■ Records from a data source:
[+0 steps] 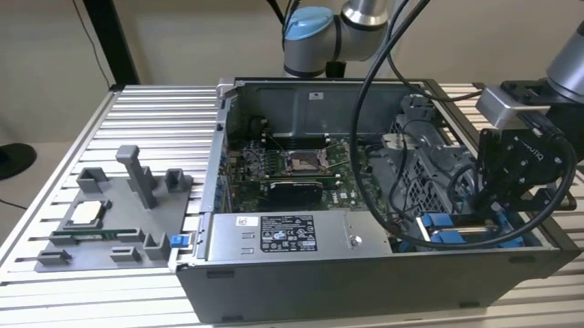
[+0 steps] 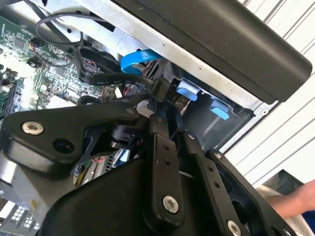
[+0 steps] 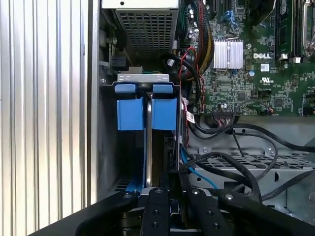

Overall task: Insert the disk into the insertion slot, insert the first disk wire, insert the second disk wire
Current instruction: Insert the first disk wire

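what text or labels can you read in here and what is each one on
white sticker on the silver box: print and symbols, too small to read
motherboard: a maker's logo, not quoted here; other white markings too small to read
black ribbon cable: white lettering, too small to read

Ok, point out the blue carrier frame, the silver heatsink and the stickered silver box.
blue carrier frame [image 3: 130,114], first wrist view, on one flat blue panel.
silver heatsink [image 3: 228,54], first wrist view, middle of its fins.
silver box [image 1: 333,246], exterior view, bare metal beside its sticker.
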Available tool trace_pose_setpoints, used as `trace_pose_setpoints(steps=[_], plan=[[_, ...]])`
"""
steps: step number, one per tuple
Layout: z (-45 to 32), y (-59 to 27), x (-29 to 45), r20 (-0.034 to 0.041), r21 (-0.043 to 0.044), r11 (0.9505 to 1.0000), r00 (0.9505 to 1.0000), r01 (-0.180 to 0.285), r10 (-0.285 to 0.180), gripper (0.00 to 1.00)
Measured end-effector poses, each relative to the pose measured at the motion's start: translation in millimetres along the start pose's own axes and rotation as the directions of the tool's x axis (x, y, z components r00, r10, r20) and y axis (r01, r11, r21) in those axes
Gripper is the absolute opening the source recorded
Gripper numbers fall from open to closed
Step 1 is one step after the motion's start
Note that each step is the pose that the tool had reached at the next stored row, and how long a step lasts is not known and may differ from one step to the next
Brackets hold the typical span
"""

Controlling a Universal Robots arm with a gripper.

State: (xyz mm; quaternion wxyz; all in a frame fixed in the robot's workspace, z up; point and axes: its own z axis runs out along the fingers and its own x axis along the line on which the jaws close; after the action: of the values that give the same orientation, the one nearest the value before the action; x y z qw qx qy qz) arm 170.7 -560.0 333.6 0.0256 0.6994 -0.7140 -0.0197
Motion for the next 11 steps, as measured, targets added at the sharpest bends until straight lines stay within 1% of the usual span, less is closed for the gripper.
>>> trace_pose_setpoints(steps=[1,3,8,9,10,11], plan=[[1.4,-0.1,0.1,-0.001,0.0001,1.0,1.0,0.0,0.0,0.0],[5.0,-0.3,0.0,0.0003,-0.0001,1.0,1.0,0.0,0.0,0.0],[6.3,-0.4,-0.2,0.0025,-0.0001,1.0,1.0,0.0,0.0,0.0],[5.5,-0.3,-0.1,0.0028,-0.0001,1.0,1.0,0.0,0.0,0.0],[3.1,-0.2,0.0,0.0031,-0.0001,1.0,1.0,0.0,0.0,0.0],[-1.3,0.1,0.2,0.0028,-0.0001,1.0,1.0,0.0,0.0,0.0]])
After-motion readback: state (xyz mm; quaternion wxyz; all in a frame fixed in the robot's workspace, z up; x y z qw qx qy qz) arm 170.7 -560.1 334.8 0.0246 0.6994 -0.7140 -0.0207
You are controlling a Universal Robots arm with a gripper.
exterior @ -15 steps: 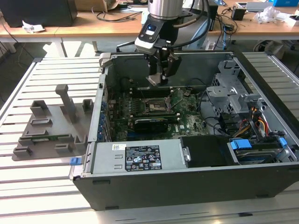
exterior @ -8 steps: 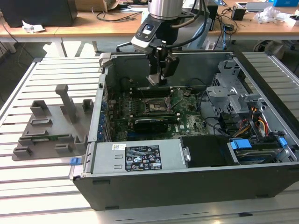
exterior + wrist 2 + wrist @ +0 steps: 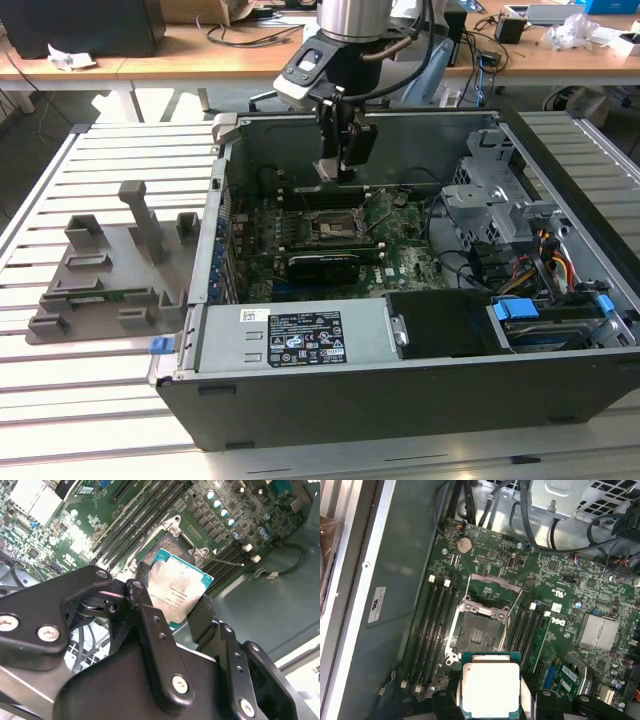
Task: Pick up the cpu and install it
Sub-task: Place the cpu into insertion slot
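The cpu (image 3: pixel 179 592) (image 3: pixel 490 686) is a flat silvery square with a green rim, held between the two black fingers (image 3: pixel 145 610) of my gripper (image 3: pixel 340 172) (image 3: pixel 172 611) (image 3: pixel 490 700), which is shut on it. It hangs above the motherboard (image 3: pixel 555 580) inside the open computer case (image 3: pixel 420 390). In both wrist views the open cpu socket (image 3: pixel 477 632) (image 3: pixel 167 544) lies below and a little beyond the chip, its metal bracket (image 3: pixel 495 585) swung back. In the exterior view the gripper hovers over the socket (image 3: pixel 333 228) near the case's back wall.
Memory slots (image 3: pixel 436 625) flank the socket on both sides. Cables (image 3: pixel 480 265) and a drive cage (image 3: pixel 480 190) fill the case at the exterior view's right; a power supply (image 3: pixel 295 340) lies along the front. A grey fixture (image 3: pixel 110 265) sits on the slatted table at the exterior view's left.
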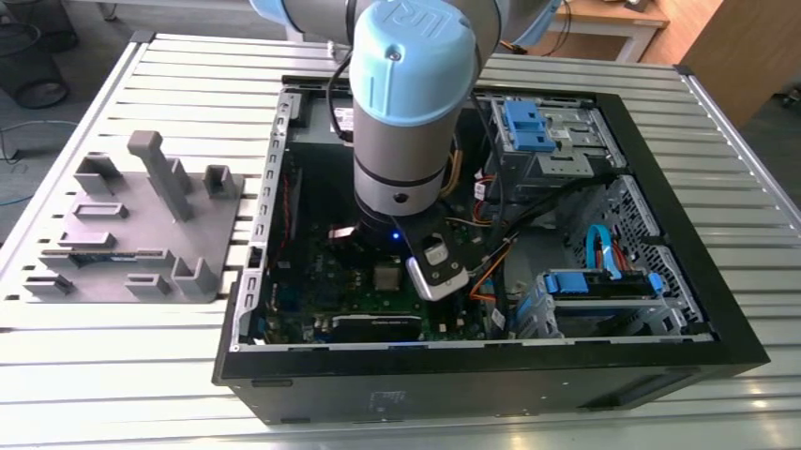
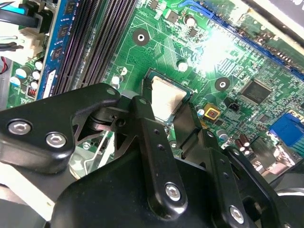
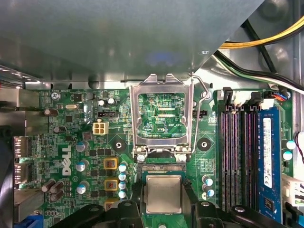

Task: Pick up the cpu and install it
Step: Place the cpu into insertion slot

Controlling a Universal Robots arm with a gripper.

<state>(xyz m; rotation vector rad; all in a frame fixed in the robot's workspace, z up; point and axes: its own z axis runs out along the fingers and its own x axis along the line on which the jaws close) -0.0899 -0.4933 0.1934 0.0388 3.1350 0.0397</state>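
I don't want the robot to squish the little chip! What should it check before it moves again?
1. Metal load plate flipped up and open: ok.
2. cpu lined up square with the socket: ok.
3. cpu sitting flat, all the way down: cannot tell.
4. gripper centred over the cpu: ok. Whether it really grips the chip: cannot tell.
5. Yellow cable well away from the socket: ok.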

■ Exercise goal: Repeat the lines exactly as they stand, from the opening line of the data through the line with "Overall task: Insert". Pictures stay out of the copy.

■ Result below:
[+0 steps] 
[+0 steps] 
[+0 steps] 

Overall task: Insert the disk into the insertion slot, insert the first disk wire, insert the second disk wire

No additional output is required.